Dataset excerpts
------

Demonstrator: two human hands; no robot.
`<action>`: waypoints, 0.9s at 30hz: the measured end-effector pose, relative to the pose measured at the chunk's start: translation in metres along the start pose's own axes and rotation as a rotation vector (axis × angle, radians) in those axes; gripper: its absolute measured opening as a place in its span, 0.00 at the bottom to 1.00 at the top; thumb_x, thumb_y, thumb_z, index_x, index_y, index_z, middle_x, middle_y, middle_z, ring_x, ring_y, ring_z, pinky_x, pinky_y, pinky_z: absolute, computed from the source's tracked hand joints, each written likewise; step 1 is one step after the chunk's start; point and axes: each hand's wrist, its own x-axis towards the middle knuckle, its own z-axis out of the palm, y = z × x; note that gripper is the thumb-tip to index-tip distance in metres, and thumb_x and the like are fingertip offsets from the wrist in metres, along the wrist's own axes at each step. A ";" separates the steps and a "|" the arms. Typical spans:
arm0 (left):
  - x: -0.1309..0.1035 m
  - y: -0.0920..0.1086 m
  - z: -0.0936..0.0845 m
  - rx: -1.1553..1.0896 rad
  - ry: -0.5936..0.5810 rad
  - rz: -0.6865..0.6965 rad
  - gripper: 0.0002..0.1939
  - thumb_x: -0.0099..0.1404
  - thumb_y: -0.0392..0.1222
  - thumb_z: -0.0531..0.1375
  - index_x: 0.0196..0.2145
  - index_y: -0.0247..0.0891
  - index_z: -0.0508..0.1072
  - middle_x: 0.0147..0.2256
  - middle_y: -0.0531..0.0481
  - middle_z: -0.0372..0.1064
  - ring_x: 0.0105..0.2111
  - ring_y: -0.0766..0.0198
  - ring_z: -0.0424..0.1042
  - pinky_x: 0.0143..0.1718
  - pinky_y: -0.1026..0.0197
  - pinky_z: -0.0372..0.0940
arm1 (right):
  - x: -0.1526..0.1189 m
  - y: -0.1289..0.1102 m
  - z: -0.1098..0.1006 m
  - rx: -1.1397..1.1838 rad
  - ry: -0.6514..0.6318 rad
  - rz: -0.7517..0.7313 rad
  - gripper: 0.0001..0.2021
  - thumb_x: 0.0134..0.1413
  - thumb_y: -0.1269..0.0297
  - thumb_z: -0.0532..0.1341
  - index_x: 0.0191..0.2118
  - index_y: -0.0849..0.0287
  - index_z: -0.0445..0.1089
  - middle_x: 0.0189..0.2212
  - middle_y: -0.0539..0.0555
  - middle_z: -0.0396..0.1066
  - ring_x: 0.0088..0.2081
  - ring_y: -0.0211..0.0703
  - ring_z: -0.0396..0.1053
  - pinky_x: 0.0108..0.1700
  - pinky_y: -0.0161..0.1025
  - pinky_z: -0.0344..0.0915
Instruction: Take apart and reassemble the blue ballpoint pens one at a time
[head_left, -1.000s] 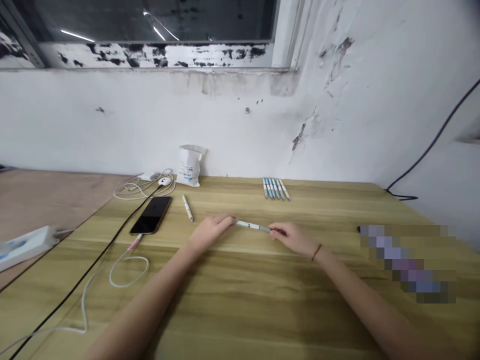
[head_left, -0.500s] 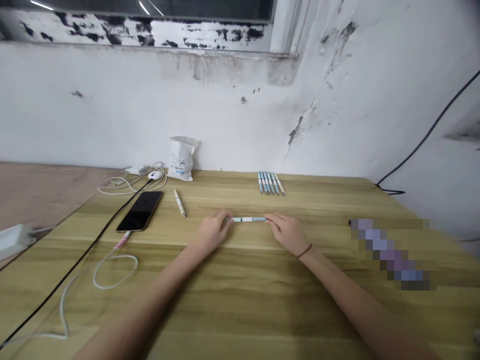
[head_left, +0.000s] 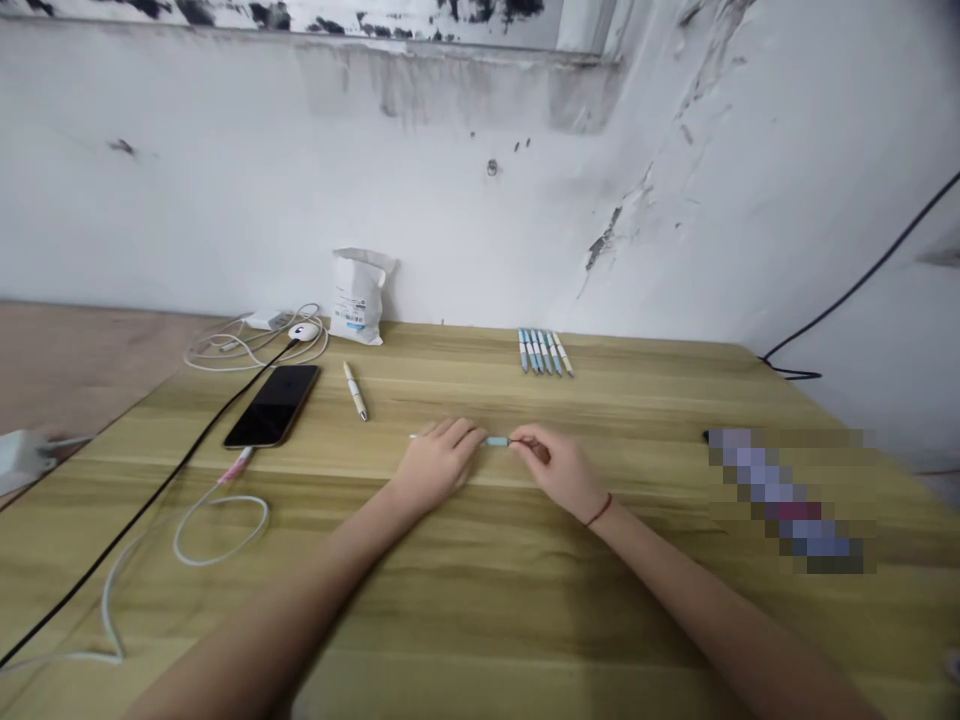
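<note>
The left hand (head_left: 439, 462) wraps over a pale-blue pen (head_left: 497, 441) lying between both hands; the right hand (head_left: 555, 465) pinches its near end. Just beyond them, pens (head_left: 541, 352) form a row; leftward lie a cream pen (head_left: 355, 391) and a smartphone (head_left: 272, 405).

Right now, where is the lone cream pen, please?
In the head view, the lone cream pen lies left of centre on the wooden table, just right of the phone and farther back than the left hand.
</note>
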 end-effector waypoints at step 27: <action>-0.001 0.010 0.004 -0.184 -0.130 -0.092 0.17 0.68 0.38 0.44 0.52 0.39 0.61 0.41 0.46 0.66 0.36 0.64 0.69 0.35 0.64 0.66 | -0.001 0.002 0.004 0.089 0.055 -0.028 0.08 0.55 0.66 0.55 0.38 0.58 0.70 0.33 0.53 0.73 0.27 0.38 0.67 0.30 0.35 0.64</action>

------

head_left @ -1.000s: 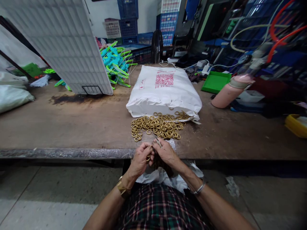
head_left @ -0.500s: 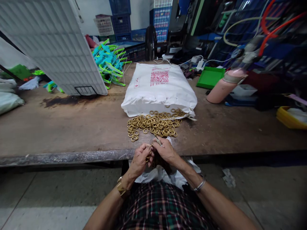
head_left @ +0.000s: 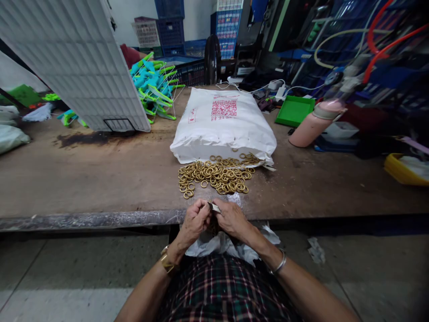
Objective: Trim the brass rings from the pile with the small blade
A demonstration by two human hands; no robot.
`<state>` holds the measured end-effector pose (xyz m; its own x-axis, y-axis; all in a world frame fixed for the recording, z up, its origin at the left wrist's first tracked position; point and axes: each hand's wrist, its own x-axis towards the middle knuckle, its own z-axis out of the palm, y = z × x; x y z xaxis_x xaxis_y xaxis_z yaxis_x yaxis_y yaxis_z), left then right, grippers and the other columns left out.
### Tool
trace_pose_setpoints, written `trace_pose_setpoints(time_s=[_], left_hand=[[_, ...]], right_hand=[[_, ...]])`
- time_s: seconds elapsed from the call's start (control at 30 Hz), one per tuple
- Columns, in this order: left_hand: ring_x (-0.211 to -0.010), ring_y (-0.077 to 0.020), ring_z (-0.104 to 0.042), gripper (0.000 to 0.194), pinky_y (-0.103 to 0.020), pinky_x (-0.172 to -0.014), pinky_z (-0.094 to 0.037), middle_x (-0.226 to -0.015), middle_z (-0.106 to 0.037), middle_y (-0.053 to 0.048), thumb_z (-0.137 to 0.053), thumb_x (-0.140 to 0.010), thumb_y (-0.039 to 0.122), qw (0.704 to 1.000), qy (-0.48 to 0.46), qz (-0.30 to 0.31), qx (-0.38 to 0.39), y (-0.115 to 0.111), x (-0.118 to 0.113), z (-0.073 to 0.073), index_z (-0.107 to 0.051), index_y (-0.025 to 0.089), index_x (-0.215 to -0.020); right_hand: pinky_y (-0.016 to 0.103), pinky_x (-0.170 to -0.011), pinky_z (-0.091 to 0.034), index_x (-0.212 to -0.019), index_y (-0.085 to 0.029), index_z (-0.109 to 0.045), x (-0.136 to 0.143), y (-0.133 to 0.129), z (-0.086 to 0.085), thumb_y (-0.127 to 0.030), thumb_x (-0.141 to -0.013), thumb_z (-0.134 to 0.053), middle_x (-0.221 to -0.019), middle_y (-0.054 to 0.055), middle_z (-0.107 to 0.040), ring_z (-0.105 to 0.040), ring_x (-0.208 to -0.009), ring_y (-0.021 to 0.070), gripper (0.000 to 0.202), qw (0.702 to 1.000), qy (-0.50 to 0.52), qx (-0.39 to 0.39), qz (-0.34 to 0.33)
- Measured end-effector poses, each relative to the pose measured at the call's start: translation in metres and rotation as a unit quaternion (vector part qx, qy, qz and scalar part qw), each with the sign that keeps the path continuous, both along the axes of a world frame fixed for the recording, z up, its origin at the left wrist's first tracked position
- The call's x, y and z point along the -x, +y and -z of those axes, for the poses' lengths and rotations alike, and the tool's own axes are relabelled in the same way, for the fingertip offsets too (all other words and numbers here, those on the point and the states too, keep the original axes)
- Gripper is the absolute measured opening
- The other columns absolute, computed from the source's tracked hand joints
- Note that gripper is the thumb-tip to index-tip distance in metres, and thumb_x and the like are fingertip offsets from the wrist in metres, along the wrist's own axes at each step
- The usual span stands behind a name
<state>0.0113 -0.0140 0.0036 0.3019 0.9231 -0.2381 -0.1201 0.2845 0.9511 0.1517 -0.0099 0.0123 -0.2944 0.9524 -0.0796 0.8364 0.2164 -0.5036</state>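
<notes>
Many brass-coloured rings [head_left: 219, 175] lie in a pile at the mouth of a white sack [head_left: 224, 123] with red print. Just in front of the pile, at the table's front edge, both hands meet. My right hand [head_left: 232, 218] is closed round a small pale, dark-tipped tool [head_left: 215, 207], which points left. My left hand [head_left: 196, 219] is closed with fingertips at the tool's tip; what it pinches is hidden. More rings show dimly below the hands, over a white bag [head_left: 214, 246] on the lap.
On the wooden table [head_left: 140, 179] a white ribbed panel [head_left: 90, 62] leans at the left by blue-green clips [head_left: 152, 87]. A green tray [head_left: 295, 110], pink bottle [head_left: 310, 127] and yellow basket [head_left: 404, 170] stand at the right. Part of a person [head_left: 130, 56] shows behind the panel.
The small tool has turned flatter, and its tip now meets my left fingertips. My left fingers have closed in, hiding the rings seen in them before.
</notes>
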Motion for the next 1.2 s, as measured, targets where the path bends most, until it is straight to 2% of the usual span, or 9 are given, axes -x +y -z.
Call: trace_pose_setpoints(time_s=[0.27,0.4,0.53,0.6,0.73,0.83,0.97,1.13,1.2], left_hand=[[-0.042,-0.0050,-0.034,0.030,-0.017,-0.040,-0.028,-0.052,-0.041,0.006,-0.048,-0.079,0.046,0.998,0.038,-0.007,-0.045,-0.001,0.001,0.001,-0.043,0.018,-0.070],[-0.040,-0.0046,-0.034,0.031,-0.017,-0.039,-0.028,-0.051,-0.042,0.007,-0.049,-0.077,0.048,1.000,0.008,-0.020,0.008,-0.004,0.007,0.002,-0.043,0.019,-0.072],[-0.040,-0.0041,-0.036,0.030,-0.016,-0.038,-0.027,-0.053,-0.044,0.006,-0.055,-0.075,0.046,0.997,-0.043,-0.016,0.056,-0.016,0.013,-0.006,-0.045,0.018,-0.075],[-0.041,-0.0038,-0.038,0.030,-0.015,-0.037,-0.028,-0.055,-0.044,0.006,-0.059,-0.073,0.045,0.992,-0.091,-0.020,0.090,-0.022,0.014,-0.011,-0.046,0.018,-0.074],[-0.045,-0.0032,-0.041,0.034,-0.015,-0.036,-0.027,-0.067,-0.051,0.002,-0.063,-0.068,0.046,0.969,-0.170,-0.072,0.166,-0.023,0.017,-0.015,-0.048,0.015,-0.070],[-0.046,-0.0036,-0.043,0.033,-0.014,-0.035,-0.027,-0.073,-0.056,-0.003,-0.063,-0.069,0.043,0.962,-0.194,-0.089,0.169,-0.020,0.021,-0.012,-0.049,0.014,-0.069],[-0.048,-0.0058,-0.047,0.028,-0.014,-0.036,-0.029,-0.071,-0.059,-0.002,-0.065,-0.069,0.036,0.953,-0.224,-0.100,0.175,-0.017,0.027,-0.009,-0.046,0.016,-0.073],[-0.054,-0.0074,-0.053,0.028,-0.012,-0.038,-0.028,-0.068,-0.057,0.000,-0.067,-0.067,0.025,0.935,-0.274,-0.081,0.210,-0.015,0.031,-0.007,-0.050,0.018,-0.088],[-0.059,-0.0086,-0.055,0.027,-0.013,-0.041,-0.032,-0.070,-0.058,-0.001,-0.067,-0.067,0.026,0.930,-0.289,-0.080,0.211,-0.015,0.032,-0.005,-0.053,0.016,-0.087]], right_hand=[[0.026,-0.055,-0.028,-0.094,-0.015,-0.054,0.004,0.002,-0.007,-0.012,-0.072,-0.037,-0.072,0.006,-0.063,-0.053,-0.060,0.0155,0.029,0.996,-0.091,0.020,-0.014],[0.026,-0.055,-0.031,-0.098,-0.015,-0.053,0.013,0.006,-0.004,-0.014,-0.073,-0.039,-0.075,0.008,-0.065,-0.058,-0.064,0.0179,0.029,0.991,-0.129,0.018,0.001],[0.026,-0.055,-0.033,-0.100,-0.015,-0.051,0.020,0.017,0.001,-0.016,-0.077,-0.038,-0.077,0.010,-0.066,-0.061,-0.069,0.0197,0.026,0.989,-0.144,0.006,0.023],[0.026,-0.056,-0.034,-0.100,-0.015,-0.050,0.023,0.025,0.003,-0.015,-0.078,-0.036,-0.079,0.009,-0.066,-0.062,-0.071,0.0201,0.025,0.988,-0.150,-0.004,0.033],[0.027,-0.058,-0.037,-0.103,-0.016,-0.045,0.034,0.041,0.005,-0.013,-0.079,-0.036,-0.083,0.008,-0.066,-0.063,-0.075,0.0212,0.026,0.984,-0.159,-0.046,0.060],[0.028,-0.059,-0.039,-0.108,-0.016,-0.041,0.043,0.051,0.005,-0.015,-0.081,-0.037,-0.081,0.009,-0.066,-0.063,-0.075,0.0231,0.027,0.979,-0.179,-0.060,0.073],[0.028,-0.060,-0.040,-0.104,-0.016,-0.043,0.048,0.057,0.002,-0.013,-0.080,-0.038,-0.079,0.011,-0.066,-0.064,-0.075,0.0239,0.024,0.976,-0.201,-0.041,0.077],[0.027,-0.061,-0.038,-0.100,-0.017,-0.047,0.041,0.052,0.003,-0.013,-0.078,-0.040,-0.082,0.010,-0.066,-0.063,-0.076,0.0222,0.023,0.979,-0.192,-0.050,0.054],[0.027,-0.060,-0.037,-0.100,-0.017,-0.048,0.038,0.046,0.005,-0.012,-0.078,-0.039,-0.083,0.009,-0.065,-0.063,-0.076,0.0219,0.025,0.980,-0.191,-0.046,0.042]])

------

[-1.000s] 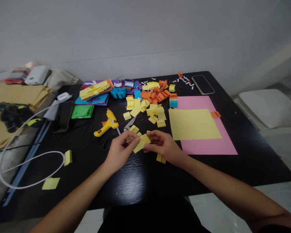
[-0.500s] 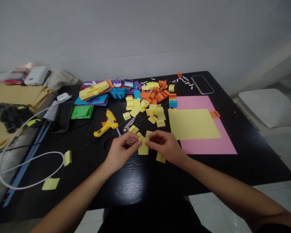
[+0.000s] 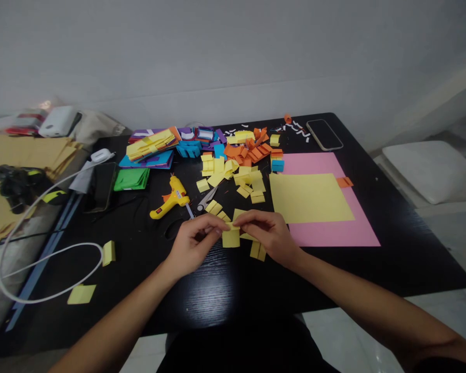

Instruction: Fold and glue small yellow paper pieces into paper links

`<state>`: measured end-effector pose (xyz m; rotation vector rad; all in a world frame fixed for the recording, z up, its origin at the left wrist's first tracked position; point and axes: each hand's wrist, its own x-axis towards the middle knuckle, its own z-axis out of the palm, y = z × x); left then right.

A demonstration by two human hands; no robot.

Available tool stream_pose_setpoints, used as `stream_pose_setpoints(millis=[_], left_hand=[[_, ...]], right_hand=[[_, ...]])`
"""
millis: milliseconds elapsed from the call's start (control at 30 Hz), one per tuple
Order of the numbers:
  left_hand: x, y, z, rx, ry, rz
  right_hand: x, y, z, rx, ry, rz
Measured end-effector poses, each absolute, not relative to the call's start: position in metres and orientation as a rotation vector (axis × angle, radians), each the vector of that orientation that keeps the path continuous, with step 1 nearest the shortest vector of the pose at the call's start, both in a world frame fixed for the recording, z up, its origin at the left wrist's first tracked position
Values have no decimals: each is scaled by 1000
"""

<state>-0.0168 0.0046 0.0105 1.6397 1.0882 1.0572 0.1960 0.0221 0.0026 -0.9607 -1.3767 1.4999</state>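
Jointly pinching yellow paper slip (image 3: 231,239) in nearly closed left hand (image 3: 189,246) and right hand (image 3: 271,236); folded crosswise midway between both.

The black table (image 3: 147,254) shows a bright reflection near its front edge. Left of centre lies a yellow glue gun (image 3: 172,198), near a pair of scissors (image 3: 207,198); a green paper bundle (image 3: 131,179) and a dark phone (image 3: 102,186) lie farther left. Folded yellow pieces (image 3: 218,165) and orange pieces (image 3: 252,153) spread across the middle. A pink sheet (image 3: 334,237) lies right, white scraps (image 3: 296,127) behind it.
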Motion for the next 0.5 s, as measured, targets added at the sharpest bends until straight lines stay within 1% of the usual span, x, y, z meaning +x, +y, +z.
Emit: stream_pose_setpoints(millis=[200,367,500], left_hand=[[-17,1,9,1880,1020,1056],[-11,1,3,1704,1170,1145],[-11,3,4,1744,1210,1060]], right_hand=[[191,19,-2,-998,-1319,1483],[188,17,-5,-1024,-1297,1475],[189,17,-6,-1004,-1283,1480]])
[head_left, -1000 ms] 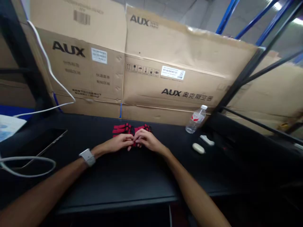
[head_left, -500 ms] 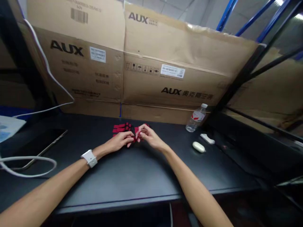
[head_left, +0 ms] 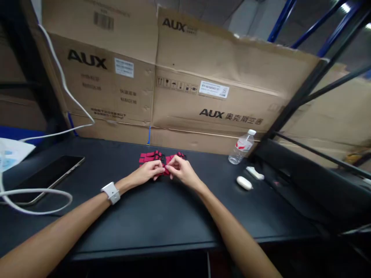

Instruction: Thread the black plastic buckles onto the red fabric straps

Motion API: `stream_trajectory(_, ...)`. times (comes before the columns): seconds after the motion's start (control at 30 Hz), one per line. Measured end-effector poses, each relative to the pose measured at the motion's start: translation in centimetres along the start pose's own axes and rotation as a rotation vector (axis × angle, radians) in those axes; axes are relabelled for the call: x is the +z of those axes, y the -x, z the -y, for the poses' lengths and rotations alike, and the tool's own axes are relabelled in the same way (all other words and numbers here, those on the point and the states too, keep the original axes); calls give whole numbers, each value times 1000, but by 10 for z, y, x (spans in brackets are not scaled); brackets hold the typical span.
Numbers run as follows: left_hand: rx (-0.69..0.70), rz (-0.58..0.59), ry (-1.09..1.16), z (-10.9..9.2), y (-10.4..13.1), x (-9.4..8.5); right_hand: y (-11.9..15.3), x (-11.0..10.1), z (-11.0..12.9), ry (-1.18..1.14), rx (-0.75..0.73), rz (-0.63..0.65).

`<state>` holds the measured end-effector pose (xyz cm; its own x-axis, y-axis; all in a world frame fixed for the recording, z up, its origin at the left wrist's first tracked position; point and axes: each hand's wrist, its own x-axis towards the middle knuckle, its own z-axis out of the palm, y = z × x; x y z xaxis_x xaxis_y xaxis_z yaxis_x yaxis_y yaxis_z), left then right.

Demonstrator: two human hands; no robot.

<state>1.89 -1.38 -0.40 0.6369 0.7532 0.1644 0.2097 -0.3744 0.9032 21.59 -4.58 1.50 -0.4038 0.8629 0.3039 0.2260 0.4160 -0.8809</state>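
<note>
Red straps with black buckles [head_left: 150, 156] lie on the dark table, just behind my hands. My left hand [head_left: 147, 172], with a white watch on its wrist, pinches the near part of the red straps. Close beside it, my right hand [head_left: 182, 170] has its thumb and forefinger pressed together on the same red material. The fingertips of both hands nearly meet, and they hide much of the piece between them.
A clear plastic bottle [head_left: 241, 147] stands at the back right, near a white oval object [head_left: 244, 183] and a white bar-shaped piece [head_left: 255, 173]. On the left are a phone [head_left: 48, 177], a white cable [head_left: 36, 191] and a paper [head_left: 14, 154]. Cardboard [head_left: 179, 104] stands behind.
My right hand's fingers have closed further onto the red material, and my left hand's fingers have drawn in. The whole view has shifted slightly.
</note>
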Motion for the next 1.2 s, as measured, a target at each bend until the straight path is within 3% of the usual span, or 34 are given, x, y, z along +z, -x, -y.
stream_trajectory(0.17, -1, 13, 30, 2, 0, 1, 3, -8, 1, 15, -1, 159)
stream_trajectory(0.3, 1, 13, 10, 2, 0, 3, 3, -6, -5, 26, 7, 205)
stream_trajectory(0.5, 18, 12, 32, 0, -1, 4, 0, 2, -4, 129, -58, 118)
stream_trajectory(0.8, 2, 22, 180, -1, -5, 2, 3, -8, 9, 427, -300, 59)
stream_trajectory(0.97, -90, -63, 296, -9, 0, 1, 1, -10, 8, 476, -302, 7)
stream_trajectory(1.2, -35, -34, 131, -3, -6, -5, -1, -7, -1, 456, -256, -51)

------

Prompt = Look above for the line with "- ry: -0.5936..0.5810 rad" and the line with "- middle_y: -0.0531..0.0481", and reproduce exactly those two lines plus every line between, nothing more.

Solution for this exercise =
  - ry: -0.5936..0.5810 rad
  - rz: -0.6865..0.6965 rad
  - gripper: 0.0002..0.1939
  - thumb_x: -0.0099..0.1404
  - thumb_y: -0.0392..0.1222
  - thumb_z: -0.0531..0.1375
  - index_x: 0.0196..0.2145
  - index_y: -0.0247..0.0891
  - index_z: -0.0508..0.1072
  - middle_x: 0.0147..0.2256
  - middle_y: -0.0531..0.0481

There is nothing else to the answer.